En los municipios venezolanos donde existe privilegiadamente un PDUL, ciertamente, los desmanes del desgobierno urbanístico (privatización del espacio público, preterición de la planificación, indisciplina urbanística y corrupción) poseen menos marcas sobre el tejido vivo urbano. Sin embargo, la felicidad que traía consigo las promesas de una mejor urbe, poco a poco ve diluirse en un sinfín de filfas y otros relatos a los que se le suma la poliédrica versión -da para toda alelada justificación de alcaldes- de la incapacidad municipal en sostener la inversión mínima necesaria para llevar adelante el plan. Esto nos lleva a preguntarnos si el PDUL, tal como lo define el artículo 34 de la LOOU, sigue siendo sostenible en el tiempo o se requiere de un nuevo modelo donde si bien no desaparece, por lo menos, se sincera su papel hacia instrumentos más acordes con la impredecible sociedad urbana del riesgo global.

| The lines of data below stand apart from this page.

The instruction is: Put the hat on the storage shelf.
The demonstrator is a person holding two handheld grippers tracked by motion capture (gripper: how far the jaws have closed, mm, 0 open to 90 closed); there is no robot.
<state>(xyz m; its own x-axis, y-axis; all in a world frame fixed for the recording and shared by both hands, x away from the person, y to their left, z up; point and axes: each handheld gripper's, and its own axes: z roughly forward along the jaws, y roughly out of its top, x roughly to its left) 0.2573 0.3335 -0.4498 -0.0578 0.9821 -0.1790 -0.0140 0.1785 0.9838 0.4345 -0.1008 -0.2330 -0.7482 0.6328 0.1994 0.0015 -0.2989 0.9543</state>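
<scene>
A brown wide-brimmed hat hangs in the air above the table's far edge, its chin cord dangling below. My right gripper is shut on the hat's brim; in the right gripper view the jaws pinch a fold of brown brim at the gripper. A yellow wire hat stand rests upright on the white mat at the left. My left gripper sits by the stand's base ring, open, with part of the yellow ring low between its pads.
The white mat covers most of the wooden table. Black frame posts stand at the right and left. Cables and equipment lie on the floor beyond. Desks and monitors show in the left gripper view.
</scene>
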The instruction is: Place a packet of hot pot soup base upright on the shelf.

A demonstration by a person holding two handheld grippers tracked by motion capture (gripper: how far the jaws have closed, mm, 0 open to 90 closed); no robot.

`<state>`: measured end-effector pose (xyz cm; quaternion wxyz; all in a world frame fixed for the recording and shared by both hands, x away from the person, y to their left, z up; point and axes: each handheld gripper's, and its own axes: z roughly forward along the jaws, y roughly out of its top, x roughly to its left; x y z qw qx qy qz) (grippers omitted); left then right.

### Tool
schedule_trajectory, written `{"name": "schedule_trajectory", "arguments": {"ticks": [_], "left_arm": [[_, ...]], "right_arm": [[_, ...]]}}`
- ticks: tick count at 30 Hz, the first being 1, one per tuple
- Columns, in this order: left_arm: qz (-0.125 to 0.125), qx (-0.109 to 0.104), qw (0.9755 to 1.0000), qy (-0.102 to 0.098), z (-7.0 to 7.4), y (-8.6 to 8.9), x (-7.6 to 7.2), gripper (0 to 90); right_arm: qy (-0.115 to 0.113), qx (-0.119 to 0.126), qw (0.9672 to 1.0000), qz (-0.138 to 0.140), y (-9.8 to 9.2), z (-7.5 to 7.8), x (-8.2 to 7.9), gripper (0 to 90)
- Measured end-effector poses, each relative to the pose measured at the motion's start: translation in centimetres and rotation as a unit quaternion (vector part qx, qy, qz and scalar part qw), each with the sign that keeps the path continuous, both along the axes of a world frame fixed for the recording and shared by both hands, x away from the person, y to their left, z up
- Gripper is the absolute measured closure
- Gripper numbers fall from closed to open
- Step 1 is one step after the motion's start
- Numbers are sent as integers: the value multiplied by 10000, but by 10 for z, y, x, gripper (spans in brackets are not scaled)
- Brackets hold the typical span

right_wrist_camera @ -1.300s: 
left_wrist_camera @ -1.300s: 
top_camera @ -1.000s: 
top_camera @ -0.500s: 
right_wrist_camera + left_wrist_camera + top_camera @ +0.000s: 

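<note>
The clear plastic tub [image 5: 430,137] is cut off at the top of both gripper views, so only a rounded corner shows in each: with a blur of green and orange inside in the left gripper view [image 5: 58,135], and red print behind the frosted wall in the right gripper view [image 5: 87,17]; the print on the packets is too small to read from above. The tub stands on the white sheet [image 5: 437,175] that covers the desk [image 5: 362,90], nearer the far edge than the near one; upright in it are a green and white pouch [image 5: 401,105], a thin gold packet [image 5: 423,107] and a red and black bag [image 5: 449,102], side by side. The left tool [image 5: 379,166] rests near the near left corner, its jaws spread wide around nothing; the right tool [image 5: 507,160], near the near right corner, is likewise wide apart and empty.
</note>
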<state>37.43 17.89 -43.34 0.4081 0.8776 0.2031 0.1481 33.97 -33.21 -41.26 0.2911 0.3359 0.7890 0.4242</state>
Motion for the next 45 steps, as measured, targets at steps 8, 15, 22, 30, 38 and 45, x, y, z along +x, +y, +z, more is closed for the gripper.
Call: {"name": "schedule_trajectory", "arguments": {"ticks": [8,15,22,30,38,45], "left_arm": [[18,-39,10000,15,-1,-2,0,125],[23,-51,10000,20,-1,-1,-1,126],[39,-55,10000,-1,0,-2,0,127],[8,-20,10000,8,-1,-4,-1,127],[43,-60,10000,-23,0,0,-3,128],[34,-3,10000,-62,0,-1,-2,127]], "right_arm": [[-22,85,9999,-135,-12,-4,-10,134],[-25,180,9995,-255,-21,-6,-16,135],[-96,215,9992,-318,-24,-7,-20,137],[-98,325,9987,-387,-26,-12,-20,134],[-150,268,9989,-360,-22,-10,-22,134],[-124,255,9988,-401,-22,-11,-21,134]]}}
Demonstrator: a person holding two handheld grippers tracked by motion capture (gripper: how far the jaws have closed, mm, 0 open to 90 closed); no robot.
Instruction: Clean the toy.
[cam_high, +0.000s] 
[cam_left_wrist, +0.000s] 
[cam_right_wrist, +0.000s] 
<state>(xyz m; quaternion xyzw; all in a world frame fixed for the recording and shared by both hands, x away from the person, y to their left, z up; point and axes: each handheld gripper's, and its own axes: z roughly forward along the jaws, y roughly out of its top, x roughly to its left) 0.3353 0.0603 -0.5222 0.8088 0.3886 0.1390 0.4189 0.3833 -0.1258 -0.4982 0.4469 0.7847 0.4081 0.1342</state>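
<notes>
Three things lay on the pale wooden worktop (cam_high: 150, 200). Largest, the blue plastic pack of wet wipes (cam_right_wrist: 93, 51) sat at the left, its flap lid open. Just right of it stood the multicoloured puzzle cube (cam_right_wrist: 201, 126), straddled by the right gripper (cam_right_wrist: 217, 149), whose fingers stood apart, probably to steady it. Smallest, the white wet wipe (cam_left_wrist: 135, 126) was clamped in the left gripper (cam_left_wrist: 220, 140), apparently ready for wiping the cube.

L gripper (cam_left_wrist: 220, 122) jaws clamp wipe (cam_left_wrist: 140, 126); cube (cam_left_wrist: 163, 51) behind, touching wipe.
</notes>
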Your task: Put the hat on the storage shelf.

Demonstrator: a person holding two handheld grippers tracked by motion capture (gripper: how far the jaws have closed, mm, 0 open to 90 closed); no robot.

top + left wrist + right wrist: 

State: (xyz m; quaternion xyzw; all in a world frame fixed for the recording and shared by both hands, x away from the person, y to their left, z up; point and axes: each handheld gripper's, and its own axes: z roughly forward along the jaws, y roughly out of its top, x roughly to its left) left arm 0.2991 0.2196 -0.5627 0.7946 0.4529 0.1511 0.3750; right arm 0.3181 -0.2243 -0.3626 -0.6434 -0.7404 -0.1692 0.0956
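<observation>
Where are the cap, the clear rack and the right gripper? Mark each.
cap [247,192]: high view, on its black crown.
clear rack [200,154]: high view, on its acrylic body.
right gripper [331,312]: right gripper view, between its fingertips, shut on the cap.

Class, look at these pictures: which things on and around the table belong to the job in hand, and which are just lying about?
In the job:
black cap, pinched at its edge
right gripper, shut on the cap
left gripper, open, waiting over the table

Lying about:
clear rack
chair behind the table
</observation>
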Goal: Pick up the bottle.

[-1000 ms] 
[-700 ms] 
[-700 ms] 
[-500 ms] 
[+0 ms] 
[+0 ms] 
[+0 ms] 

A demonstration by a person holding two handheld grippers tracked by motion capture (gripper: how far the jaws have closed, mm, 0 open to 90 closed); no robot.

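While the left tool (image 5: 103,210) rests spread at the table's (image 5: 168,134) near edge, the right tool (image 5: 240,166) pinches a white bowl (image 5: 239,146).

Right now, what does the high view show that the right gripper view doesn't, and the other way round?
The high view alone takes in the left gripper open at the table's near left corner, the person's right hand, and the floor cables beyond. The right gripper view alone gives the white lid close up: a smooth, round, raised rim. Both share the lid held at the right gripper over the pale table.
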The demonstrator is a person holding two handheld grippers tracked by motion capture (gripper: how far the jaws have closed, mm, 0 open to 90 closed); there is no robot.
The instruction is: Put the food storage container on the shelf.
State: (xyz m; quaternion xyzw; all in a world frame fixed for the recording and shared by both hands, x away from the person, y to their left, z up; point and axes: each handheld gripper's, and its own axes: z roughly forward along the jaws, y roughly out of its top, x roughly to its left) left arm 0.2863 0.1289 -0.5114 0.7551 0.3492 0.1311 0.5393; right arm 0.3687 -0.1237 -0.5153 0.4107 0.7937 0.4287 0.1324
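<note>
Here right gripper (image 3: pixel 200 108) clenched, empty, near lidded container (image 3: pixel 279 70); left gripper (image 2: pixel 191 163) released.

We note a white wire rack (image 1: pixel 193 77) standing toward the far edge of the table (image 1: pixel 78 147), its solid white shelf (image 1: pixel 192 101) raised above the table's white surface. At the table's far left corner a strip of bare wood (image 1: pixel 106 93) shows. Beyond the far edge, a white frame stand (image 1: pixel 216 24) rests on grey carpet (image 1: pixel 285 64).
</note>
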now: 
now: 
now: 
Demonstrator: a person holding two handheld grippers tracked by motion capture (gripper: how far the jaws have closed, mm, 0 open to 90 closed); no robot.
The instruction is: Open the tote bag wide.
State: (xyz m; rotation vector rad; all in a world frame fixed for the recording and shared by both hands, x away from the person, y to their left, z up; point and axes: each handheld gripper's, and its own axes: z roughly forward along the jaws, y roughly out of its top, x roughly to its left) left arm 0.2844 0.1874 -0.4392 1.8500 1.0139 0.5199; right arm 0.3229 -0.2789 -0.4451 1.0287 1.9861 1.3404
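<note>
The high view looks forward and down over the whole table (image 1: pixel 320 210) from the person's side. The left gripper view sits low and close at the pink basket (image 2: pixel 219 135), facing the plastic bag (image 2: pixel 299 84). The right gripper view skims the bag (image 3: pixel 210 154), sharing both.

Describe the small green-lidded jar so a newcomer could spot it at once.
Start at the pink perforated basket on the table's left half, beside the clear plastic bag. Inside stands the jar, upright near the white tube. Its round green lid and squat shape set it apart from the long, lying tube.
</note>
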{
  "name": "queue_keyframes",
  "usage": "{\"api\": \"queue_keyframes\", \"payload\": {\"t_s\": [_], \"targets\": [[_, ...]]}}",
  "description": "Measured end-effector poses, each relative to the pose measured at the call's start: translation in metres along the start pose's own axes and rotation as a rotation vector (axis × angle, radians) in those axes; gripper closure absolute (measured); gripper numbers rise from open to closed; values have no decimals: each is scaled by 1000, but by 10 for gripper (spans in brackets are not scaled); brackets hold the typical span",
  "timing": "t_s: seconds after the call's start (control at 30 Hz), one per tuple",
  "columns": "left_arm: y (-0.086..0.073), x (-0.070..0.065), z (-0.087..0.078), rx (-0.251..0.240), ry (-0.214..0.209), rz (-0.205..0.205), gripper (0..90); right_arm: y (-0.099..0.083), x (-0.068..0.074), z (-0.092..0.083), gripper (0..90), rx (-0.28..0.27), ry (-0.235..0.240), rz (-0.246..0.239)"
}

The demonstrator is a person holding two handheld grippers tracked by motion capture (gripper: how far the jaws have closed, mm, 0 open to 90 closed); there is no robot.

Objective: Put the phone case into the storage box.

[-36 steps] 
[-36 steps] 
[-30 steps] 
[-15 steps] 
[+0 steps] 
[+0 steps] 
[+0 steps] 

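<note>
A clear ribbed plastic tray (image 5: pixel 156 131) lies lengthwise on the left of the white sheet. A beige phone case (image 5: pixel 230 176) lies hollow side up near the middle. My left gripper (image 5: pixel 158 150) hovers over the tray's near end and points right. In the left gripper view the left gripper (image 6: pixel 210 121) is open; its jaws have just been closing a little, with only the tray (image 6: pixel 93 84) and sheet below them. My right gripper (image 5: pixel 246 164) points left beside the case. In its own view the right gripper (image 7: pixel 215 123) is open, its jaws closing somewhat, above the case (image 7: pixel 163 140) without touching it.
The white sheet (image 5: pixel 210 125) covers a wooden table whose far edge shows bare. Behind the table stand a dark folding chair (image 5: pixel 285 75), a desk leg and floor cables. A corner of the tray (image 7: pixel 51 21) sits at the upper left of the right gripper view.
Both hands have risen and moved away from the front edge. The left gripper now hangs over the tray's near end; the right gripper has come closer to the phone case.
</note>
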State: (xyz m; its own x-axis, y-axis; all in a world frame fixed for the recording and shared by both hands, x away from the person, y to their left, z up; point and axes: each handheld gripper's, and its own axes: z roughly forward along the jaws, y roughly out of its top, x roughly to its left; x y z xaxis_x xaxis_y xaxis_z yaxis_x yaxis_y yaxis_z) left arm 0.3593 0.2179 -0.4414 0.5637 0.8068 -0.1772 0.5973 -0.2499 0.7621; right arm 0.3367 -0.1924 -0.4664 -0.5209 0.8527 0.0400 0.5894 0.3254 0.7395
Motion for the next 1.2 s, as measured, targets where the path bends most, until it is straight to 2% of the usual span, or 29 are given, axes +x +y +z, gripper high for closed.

Soluciones han sido ensayadas en los últimos años. Así lo ha sugerido Hábitat III (Quito 2016) con la descentralización documental normativa. En este modelo, el PDUL asumiría funciones rectoras y de coordinación normativa de planificación, siendo complementada por otros documentos reglamentarios, algunos, creados inclusive de forma concertada con el ciudadano (soft-law). Ejemplo lo tenemos en la Nueva Carta de Leipzig (2020) sobre las ciudades europeas sostenibles. En este marco, el PDUL contemplaría aquellas reglas inderogables y de obligatorio cumplimiento, así como, lo más importante: definir el modelo de desarrollo urbano propio de la ciudad. Conjuntamente se crearían ordenanzas o reglamentaciones para cada una de los ejes urbanos, incorporando de forma obligatoria, la recurrente elaboración de diagnósticos a partir del grado de ejecución del plan. De esta forma, lo más dificil, que es saber a ciencia cierta cómo está mi ciudad, se transforma en buenas prácticas de pedagogía urbana donde para nada es “catecismo de tecnócratas” sino el lenguaje común de los ciudadanos con la ciudad a la que han escogido para construir sus propios planes individuales de vida.
La sociedad del riesgo global, más allá de un término acuñado por Urlick Beck, es esencial y exclusivamente urbana. Por ello, el PDUL, más que un escudo de seguridad ante estas patologías, debe ser una llave maestra para resolver acertijos y laberintos que esos riesgos globales nos asechan. Como bien concluye Vacquer su libro: “Gobernar el territorio es también renunciar a dominarlo. Las tecnologías nos abstraen del territorio, pero no nos adueñan de él. Recurrentemente, los desastres naturales y las catástrofes nos recuerdan que los riesgos siguen presentes y su potencial destructivo aumenta” (p. 203). Tras el 11 de septiembre de 2001 y el covid-19, ese mundo urbano de protección, institucionalizado, racionalizado y predecible, se ha transformado en una suerte de metáfora ciclónica donde si no somos conscientes o cuidadosos, en cuestión de segundos nuestro derecho a la ciudad puede convertirse en la invitación a la peor de nuestras pesadillas: vivir un mundo sin sueños ni esperanzas, sin plataforma sobre la cual planear nuestras metas y cuidarnos para cada etapa existencial.